Re: [PATCH 13/14] megaraid_sas: NVME passthru command support

2018-01-15 Thread Martin K. Petersen

Kashyap,

> This patch is not yet included because of the ongoing discussion.
>
> Chris H, Martin et all -  How are we moving forward with this patch ?

Well, I guess I'll go ahead and queue it up even through I am no fan of
these dreadful driver-specific ioctl interfaces. I really wish the SCSI
Controller Commands had taken off so we had a standard interface for
dealing with RAID controllers and devices behind them.

-- 
Martin K. Petersen  Oracle Linux Engineering


RE: [PATCH 13/14] megaraid_sas: NVME passthru command support

2018-01-15 Thread Kashyap Desai
This patch is not yet included because of the ongoing discussion.

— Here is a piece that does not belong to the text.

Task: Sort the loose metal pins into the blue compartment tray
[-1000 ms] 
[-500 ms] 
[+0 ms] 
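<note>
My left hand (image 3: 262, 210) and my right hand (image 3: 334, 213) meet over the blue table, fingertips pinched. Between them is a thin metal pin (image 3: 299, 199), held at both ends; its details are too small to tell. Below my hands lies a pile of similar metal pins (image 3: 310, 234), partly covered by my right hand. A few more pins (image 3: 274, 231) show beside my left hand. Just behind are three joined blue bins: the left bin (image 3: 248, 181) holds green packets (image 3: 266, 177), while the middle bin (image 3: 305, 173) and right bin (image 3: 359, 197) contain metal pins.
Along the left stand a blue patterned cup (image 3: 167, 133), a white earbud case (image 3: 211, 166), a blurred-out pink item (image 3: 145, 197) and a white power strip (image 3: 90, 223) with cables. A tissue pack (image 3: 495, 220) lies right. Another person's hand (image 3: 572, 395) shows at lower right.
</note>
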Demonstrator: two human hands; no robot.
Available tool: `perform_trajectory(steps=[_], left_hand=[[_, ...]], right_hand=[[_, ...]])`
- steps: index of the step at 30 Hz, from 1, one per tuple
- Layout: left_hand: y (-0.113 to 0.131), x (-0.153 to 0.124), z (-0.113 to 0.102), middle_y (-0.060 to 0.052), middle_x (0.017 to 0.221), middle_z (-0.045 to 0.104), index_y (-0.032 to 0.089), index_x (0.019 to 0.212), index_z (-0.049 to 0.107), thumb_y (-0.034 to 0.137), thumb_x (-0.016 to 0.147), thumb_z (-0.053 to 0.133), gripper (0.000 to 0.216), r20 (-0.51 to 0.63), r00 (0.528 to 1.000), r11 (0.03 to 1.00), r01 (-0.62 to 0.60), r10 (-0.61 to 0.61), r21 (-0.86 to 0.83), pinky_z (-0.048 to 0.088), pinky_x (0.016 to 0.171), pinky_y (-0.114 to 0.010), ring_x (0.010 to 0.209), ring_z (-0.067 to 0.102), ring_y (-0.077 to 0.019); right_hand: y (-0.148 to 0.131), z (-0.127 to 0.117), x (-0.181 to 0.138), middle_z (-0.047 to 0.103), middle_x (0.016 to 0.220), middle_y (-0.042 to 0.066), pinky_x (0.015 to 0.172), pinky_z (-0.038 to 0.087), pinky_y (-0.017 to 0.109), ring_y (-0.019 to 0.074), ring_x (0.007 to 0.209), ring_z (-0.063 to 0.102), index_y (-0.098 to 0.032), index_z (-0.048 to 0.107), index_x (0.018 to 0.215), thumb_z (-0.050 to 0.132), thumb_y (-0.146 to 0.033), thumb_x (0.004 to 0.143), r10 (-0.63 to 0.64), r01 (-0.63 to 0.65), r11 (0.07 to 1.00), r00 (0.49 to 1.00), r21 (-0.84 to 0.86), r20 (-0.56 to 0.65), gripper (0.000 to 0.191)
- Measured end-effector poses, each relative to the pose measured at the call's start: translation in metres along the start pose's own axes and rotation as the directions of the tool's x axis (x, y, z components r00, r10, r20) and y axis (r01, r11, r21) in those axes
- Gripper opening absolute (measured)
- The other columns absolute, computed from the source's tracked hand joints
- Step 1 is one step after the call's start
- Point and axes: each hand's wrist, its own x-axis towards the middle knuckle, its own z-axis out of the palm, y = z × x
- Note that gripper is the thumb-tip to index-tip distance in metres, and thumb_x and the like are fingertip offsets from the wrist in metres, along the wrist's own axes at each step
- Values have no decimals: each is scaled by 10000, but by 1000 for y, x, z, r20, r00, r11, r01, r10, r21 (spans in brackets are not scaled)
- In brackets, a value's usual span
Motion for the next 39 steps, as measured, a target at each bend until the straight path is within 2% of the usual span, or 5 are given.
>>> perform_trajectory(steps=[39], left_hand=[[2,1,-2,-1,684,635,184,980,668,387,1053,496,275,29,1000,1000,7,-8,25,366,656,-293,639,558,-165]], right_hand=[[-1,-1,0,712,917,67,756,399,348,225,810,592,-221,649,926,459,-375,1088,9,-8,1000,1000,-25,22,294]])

Chris H, Martin et all -  How are we moving forward with this patch ?

Thanks, Kashyap

> -Original Message-
> From: Sathya Prakash Veerichetty [mailto:sathya.prak...@broadcom.com]
> Sent: Thursday, January 11, 2018 11:37 PM
> To: Keith Busch
> Cc: dgilb...@interlog.com; Bart Van Assche; h...@infradead.org; Kashyap
> Desai; Shivasharan Srikanteshwara; Sumit Saxena; linux-
> n...@lists.infradead.org; Peter Rivera; linux-scsi@vger.kernel.org
> Subject: RE: [PATCH 13/14] megaraid_sas: NVME passthru command support
>
> >>So even when used as a RAID member, there will be a device handle at
> /dev/sdX for each NVMe device the megaraid controller manages?
> In megaraid controller, you can expose bare NVMe drives and RAID volumes
> created out of NVMe drives, when the RAID volume is created underlying
> member drives will not have /dev/sdX entries associated with them, however
> for bare NVMe drives there will be associated /dev/sdX entries.

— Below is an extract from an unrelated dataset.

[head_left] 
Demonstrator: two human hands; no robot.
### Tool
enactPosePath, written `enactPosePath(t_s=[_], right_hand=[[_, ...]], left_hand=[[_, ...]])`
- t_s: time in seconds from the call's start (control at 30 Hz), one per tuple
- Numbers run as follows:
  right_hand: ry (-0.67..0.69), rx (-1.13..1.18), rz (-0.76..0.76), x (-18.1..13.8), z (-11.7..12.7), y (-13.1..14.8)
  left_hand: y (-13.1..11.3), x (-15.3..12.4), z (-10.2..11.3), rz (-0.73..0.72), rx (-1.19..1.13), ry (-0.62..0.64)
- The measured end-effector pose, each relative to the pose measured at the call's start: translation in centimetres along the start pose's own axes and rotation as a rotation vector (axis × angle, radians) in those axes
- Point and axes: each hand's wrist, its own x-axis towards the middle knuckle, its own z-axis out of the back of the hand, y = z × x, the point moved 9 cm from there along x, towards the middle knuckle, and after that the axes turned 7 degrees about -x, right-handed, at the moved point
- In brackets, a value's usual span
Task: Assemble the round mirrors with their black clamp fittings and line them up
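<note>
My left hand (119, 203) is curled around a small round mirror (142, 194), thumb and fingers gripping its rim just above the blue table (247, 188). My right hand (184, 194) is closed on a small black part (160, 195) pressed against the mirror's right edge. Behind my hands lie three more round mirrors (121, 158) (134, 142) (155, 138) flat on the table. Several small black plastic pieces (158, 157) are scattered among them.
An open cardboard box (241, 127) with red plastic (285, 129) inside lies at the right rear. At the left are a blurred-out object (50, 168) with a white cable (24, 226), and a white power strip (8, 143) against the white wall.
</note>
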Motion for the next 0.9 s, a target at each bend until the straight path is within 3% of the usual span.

RE: [PATCH 13/14] megaraid_sas: NVME passthru command support

2018-01-11 Thread Sathya Prakash Veerichetty
>>So even when used as a RAID member, there will be a device handle at
/dev/sdX for each NVMe device the megaraid controller manages?
In megaraid controller, you can expose bare NVMe drives and RAID volumes
created out of NVMe drives, when the RAID volume is created underlying
member drives will not have /dev/sdX entries associated with them, however
for bare NVMe drives there will be associated /dev/sdX entries.


Re: [PATCH 13/14] megaraid_sas: NVME passthru command support

2018-01-11 Thread Keith Busch
On Wed, Jan 10, 2018 at 03:14:40PM -0700, Sathya Prakash Veerichetty wrote:
> In the case of RAID controllers, all of those drives and RAID volumes
> are exposed to the OS as generic SCSI devices

So even when used as a RAID member, there will be a device handle at
/dev/sdX for each NVMe device the megaraid controller manages?


RE: [PATCH 13/14] megaraid_sas: NVME passthru command support

2018-01-10 Thread Sathya Prakash Veerichetty
Bart et al,
Broadcom's Tri-mode HBAs and MegaRAID controllers are capable of
connecting with SAS, SATA, NVMe drives,  SAS expanders and PCIe switches
(with NVMe drives connected behind that) and are capable of creating RAID
volumes on top of similar family of drives.  In the case of RAID
controllers, all of those drives and RAID volumes are exposed to the OS as
generic SCSI devices and in the case of HBA only for SAS and SATA the
topology is exposed to OS through SAS transport layer and NVMe drives are
exposed as generic SCSI devices.  The SCSI CDB to specific packet (SATA
frames, SSP frames or NVMe) translation occurs in the hardware/firmware.
For the OS driver, the interface to interact is common across all the type
of devices and it is MPI SCSI IO Request.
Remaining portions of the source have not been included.